How Malvertisers Weaponize Device Fingerprinting
HTTP cookies are utilized to keep a local record of visitors’ browsing activity in order to personalize the web surfing experience. Cookies also play a crucial role in authentication and tracking. Third party cookies in particular help to make the ad tech world go round by enabling platforms to bucket people into cohesive audience segments for targeting purposes.
In recent years, regulators and privacy advocates have set their sights on these browser cookies as a consumer threat:
https://threatpost.com/bucking-the-norm-mozilla-to-block-tracking-cookies-in-firefox/137110/
https://www.zdnet.com/article/gdpr-cuts-tracking-cookies-in-europe/
Perhaps rightfully so, considering that targeted ads have become so effectively pervasive that they look like black magic to folks outside of the industry, but there’s a whole world of tracking and fingerprinting beneath the surface of the web.
Fingerprinting:
: identification by analyzing characteristics unique to individuals
From the perspective of an ad tech entity (bad actor or not), the drawback of a browser cookie is its impermanence.

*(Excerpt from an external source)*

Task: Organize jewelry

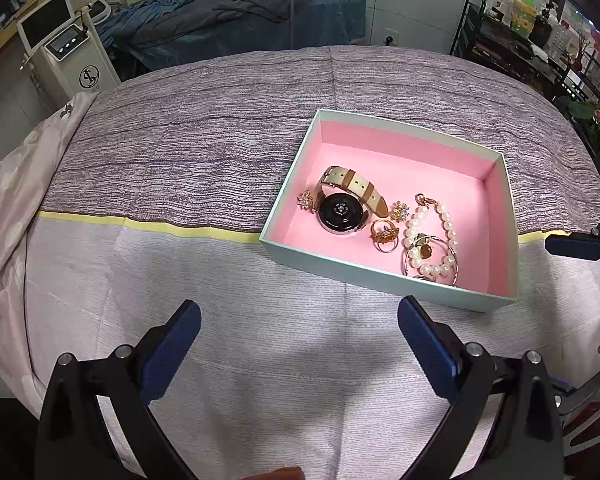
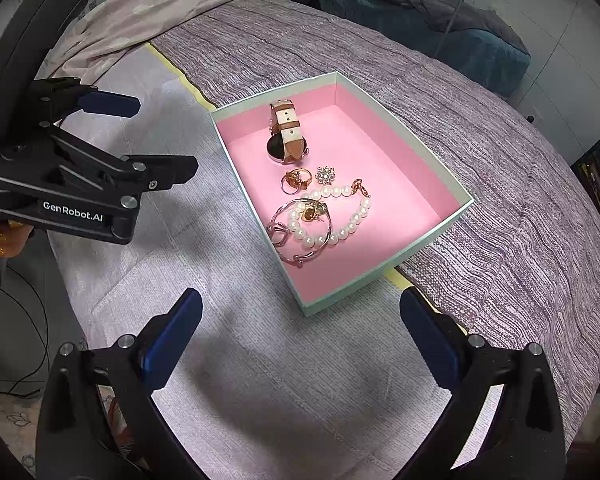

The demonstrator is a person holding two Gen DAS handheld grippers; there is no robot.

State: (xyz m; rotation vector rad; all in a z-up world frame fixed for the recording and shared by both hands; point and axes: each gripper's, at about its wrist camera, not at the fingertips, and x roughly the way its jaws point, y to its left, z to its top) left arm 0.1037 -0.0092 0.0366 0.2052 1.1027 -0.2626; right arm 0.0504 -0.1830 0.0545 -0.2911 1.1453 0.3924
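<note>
Since every piece already lies inside the pink-lined box (image 1: 496, 184), the job looks close to done. Both the left gripper (image 1: 300, 334) and the right gripper (image 2: 300, 330) hover over the bedspread (image 1: 204, 152) near the box with jaws apart, holding nothing. Best to tidy gently: the pearl bracelet (image 2: 340, 216) overlaps the gold bangle (image 2: 300, 232) near the front wall, right of the watch (image 1: 342, 208), so lift one without dragging the other.

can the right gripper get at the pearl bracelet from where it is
Probably yes. The right gripper is open and empty, the box has no lid, and the pearl bracelet lies near its side. A bangle overlaps the pearls, so it may come along.
</note>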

Cookies can easily be removed by the user or tampered with by ad blocking scripts. However, researchers have long ago discovered a plethora of alternative techniques to do highly accurate tracking of devices.
A fingerprint in this context is built by collecting as many device specific attributes as possible and packaging that data into some sort of identifier, but before we look at an example, let’s talk about what it means to have an effective dataset.
The efficacy of a device fingerprint is measured in entropy.
Entropy
: a logarithmic measure of the rate of transfer of information in a particular message or language.
Within this context, entropy is measured in bits, but what does that actually mean? The higher the entropy, the more unique that fingerprint is likely to be among a larger sample set. The calculation is fairly straightforward as well. For example:
10 bits of entropy = 2¹⁰ = 1024
In other words, a fingerprint with 10 bits of entropy would mean that 1 in 1024 devices would share that exact fingerprint.*
*This example was borrowed from:
https://thetinhat.com/blog/primers/what-is-device-fingerprinting.html
Fortunately for folks trying to track you, the modern web browser has a ton of metadata that’s easily accessible on the client-side via Javascript. Here’s the partial output of the Navigator object alone:
There are literally hundreds of objects and APIs available for pilfering browser data:
The question is then: what subset of this metadata provides enough entropy to create that sense of uniqueness?
Let’s consider this widely used fingerprinting library:
The library has about ~25 options baked in that a developer can use to build a fingerprint, along with about another dozen in active development. This toolset alone can likely produce a fingerprint with enough entropy to easily identify a a specific device out of tens of thousands, if not more, and the surface is rapidly broadening as browser expansion takes place.
For example, the advent of HTML5 in 2014 introduced the Canvas API, which was promptly discovered to have certain nuances that made it a boon for non-cookie based tracking. At a high level, canvas fingerprinting works by rendering an image or text on the canvas object. The image data is then translated to a non-visual representation in the form of a string of characters in order to create the fingerprint. Differences in the devices’s hardware will influence the resulting fingerprints despite the same code. The desired effect can easily be achieved in just several lines of code, and this is just one example of a “fingerprintable” data source.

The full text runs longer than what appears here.